**WHAT YOU WILL DO**
The data below holds a line containing "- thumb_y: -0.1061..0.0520" and a line containing "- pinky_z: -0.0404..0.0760"; please quote exactly those two lines and every line between them, and nothing else.

((

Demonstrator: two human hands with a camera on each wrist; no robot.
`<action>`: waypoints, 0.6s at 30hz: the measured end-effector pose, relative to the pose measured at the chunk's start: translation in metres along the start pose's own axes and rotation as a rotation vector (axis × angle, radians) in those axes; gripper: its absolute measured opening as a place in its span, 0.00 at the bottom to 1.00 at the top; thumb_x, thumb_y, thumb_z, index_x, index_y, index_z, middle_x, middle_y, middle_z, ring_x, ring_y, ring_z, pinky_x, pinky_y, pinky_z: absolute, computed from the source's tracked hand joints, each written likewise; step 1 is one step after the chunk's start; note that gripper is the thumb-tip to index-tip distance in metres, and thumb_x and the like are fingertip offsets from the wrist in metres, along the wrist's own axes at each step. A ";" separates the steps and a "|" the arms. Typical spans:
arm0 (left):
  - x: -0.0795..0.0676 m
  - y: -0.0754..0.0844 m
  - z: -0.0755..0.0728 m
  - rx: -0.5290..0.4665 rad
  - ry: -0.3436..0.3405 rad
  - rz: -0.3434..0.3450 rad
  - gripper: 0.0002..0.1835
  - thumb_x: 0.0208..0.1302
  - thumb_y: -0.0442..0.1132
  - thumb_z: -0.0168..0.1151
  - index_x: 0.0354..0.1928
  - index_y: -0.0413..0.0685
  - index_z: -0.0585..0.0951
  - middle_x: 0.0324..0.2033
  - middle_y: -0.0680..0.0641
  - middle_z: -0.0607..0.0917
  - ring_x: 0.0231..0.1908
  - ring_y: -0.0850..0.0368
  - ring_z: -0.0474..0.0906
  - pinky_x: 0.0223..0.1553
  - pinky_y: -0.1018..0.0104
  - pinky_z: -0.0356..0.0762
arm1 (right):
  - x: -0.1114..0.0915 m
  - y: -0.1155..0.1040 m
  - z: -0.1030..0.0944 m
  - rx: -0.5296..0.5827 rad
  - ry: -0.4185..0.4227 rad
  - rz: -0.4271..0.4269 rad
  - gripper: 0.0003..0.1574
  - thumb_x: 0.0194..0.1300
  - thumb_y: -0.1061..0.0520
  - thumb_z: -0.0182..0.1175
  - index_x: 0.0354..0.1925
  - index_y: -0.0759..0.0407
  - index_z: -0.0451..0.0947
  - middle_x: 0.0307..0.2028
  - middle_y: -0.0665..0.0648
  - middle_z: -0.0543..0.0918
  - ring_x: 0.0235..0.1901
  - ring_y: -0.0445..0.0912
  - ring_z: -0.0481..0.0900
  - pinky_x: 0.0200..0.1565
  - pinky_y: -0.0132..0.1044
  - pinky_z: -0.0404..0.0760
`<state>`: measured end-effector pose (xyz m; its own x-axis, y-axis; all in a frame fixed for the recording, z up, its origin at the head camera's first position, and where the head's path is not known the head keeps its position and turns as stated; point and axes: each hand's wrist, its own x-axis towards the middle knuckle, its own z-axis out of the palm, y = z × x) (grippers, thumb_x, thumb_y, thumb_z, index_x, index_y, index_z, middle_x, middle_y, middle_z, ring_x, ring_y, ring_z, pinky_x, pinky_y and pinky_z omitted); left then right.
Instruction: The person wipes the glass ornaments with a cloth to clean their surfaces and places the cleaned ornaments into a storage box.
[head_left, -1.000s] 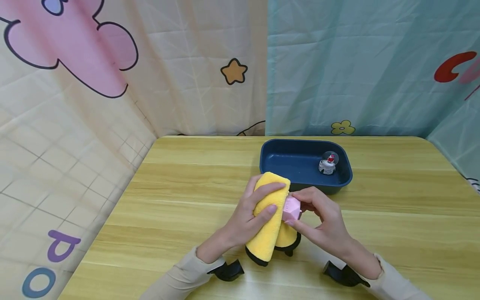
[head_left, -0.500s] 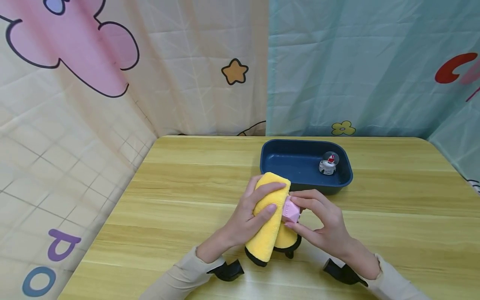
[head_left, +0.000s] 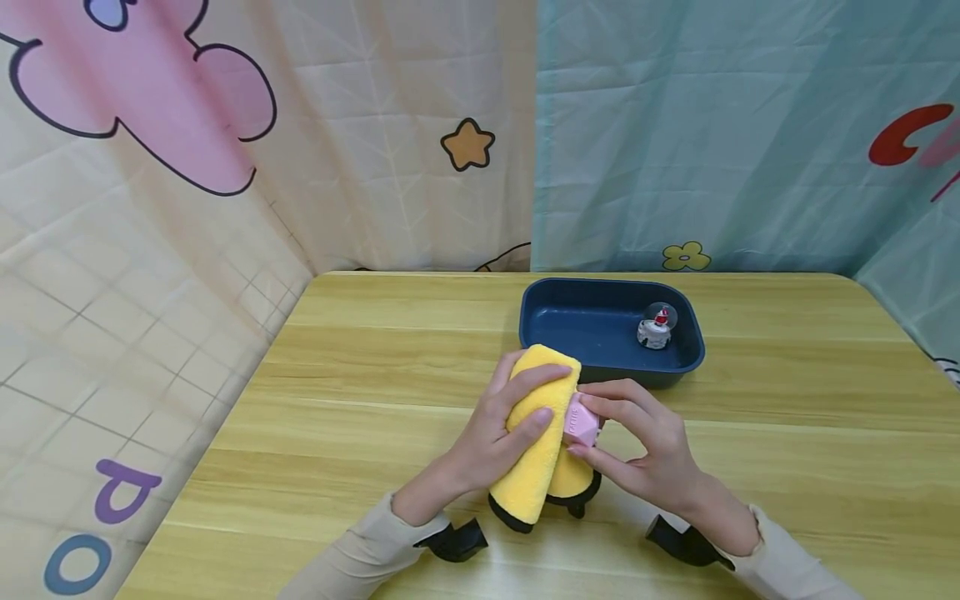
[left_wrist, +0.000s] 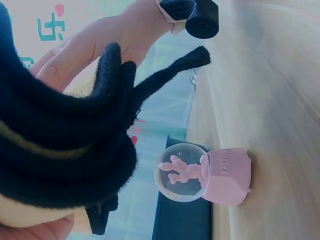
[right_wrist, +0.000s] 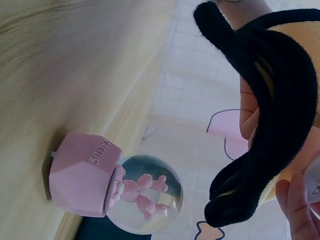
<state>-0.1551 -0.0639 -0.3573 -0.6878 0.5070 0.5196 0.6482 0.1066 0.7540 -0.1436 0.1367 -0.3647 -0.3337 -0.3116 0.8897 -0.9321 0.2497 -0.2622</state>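
My left hand point(head_left: 495, 425) holds a folded yellow towel point(head_left: 536, 442) with black edging. At the towel's right side my right hand point(head_left: 656, 442) pinches the pink faceted base of a snow globe point(head_left: 582, 419), raised letters on its side; its dome end is hidden in the towel. Below the hands, another pink snow globe point(right_wrist: 85, 175) with a balloon-dog figure stands upright on the table, seen in both wrist views and hidden from the head view. In the left wrist view, the towel's black edge point(left_wrist: 70, 135) fills the left side.
A dark blue tub point(head_left: 585, 325) stands just beyond the hands on the wooden table point(head_left: 360, 375). Inside it, at the right, sits a small snow globe point(head_left: 655, 327) with a white base and red figure. Printed curtains point(head_left: 390, 125) hang behind the table.
My right hand's fingers have shifted on the pink base and turned it slightly, so its lettering faces more upward. The left hand and towel stay nearly in place.
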 end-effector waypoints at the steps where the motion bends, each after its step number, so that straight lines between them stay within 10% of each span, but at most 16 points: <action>1: 0.000 0.000 0.000 -0.002 -0.004 -0.004 0.20 0.70 0.50 0.45 0.61 0.55 0.69 0.60 0.44 0.63 0.51 0.52 0.69 0.43 0.68 0.75 | 0.000 0.000 0.000 -0.005 0.000 -0.001 0.26 0.58 0.48 0.64 0.38 0.72 0.77 0.39 0.66 0.79 0.42 0.41 0.78 0.47 0.19 0.76; 18: 0.000 0.005 -0.001 -0.023 -0.032 -0.078 0.21 0.70 0.52 0.44 0.62 0.58 0.68 0.60 0.44 0.63 0.47 0.56 0.71 0.39 0.69 0.77 | 0.002 0.004 0.002 -0.071 -0.014 -0.149 0.24 0.60 0.49 0.62 0.40 0.72 0.79 0.38 0.69 0.79 0.44 0.45 0.78 0.55 0.23 0.74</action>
<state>-0.1517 -0.0646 -0.3532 -0.7247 0.5251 0.4462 0.5855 0.1277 0.8006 -0.1480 0.1352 -0.3651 -0.1945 -0.3632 0.9112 -0.9595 0.2635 -0.0998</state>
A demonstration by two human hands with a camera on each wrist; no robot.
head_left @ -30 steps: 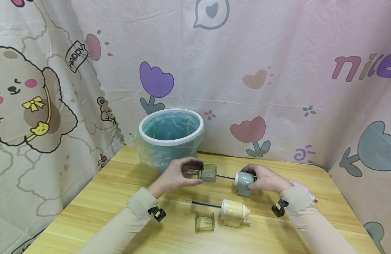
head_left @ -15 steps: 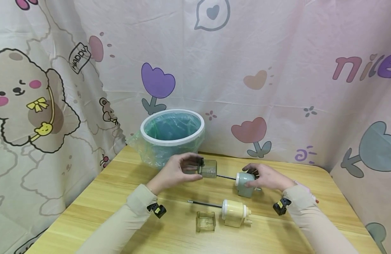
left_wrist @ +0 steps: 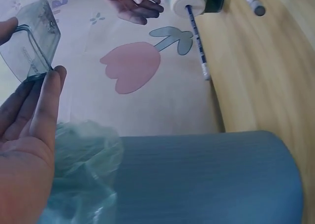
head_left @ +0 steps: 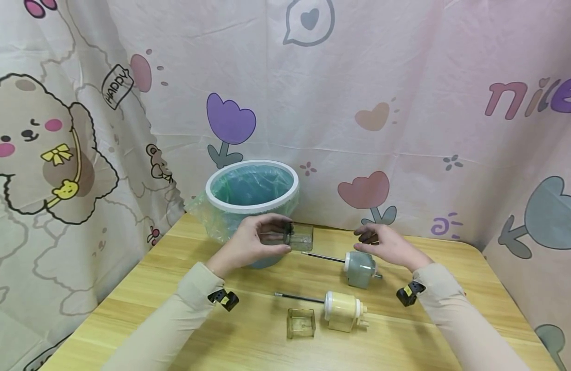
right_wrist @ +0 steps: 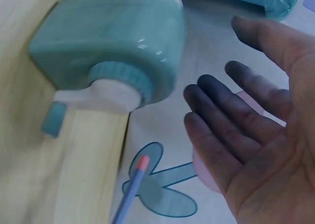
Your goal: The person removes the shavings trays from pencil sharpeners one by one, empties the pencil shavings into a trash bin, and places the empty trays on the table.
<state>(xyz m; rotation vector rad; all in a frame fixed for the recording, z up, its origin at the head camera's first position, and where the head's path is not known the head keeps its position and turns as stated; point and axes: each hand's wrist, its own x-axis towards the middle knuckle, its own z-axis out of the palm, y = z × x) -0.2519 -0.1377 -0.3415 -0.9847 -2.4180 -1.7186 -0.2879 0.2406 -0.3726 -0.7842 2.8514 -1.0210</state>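
Note:
My left hand (head_left: 250,242) pinches a clear shavings drawer (head_left: 301,238) between thumb and fingers, raised off the table in front of the bin. In the left wrist view the drawer (left_wrist: 42,37) is tilted, and its open side faces the palm. A grey-green crank pencil sharpener (head_left: 360,270) stands on the table with a dark pencil (head_left: 324,256) sticking out leftward. Just above it hovers my right hand (head_left: 387,245), fingers loosely bent and holding nothing. The right wrist view shows the gap between those fingers and the sharpener's crank (right_wrist: 115,95). Dark smudges mark the fingertips.
Nearer the front stand a yellow sharpener (head_left: 343,312) with another pencil (head_left: 299,297) in it and a second clear drawer (head_left: 301,324). A lined bin (head_left: 248,208) stands at the back left. A red-tipped stick (right_wrist: 133,184) lies near my right sleeve.
My right hand has let go of the grey-green sharpener and risen above it. My left hand has lifted the drawer up and slightly left, away from the pencil's end.

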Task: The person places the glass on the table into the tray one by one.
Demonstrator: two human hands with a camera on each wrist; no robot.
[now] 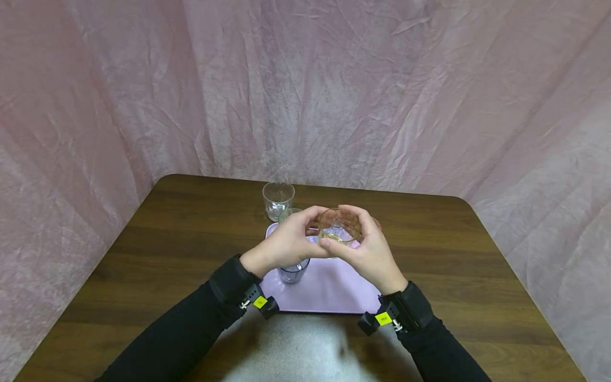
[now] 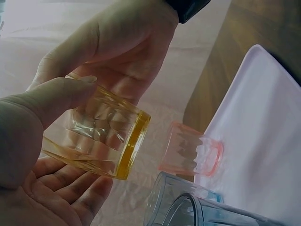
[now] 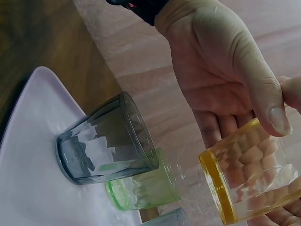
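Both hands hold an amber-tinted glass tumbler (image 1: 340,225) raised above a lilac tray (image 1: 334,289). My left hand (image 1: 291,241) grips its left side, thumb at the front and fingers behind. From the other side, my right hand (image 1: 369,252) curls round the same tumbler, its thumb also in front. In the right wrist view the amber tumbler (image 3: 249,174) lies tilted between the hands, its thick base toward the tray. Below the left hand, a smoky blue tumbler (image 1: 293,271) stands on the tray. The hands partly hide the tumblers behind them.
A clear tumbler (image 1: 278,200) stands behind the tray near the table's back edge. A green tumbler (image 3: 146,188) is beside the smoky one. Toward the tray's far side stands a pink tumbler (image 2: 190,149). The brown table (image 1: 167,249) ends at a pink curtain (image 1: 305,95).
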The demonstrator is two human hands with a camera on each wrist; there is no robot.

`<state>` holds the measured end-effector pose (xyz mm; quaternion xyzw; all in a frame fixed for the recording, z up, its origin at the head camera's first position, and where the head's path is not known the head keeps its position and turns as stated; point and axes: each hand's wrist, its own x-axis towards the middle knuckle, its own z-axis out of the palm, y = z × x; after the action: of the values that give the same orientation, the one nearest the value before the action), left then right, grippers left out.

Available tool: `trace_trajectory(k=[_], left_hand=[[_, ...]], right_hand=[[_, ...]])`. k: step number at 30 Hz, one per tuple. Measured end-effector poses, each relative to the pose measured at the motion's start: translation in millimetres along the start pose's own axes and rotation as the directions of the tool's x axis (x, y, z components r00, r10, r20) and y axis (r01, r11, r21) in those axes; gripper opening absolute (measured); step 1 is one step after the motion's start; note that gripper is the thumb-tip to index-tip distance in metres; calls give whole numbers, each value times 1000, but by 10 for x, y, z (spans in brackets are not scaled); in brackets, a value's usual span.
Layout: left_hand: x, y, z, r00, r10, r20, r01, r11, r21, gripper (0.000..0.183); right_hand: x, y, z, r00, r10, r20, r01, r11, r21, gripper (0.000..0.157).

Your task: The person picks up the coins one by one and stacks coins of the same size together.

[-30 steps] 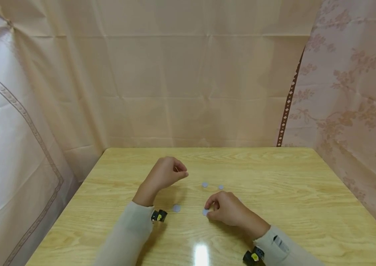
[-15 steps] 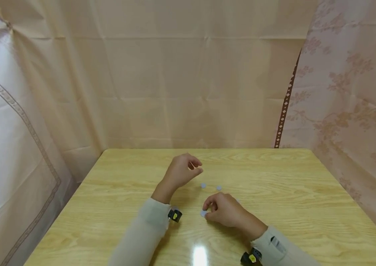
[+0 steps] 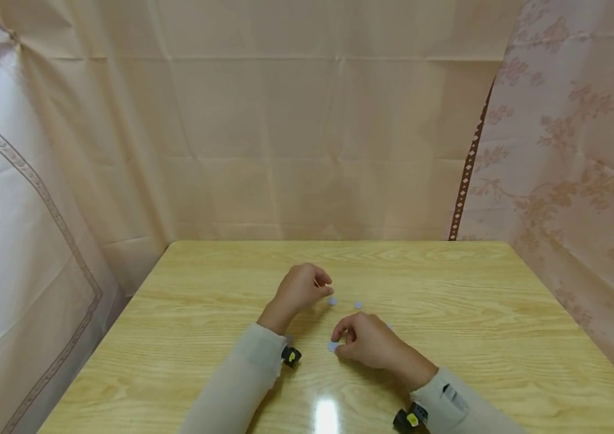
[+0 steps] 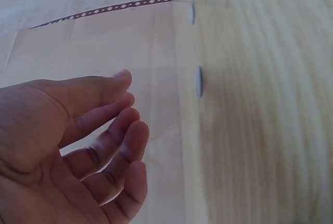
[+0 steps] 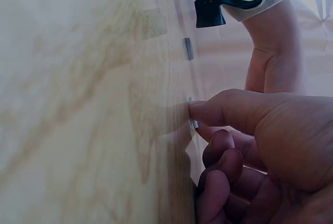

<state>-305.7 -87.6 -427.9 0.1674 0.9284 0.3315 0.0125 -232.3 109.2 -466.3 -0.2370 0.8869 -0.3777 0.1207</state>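
Several small, flat whitish discs lie on the wooden table (image 3: 448, 361). My right hand (image 3: 363, 342) pinches one disc (image 3: 332, 346) at the tabletop between thumb and forefinger; the right wrist view shows this disc (image 5: 195, 124) edge-on, partly hidden by the thumb. My left hand (image 3: 298, 289) hovers farther back, its fingers loosely curled and its thumb near the forefinger, with nothing between them in the left wrist view. Its fingertips come close to a far disc (image 3: 332, 301). Right of that lies another disc (image 3: 358, 305).
A disc (image 3: 389, 327) peeks out behind the right hand. Another disc (image 5: 188, 48) is mostly covered by the left wrist in the head view. Dark straps with a yellow-marked mount (image 3: 292, 357) sit at both wrists. Beige curtains (image 3: 307, 120) hang behind the table.
My left hand has moved right, rising a little and then lowering toward the far disc; its wrist now covers most of the near-left disc. The right hand has stayed at its disc.
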Motion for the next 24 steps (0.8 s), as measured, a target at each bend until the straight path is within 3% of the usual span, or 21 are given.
trace_trajectory(k=[14,24], left_hand=[[-1,17,155,998,-34,48,31,997,65,20],[-46,-11,183,985,-138,99,134,990,47,24]], right_hand=[[-17,-21,7,1000,4,3,-4,1000,12,7],[-1,-22,5,1000,1,-4,-1,1000,14,7]])
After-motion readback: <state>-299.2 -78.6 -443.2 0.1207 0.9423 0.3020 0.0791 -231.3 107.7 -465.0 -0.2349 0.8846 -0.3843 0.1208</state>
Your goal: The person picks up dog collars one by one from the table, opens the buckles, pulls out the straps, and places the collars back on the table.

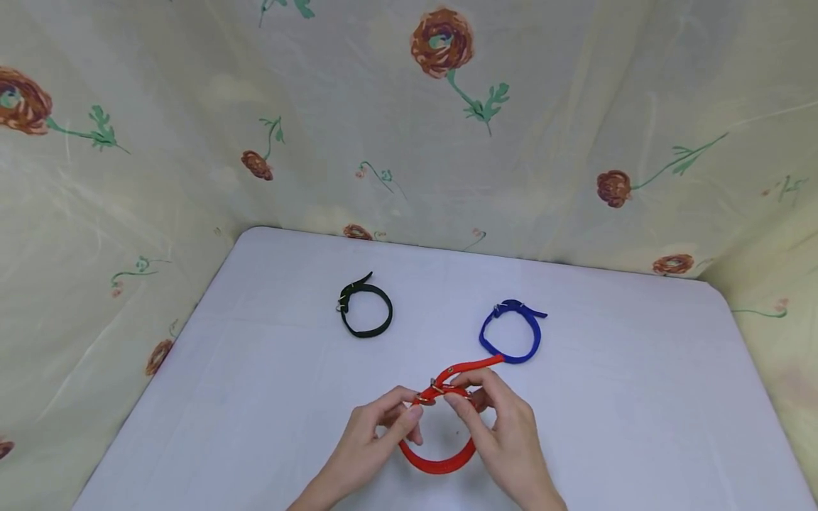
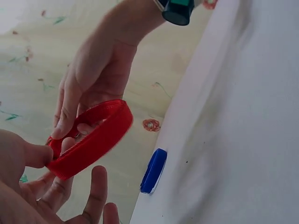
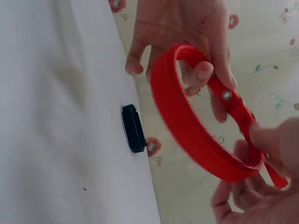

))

**TASK RESPONSE**
  - thumb_y: -0.1061..0.0520
  - thumb_z: -0.0182..0.1175
  - index_x: 0.0354..0.1925
  - index_y: -0.0759..0.0407
  - index_z: -0.0451..0.0947
  - middle_x: 0.0307..0.2028
  - middle_y: -0.0665..0.0648
  - middle_z: -0.0543..0.0918
  - ring_x: 0.0235..0.1901
  - ring_y: -0.0445..0.0912
  - ring_z: -0.0481..0.0900
  - pinky_x: 0.0200..0.1565
  - pinky_y: -0.0132..0.1044
  - pinky_z: -0.0404..0.0760

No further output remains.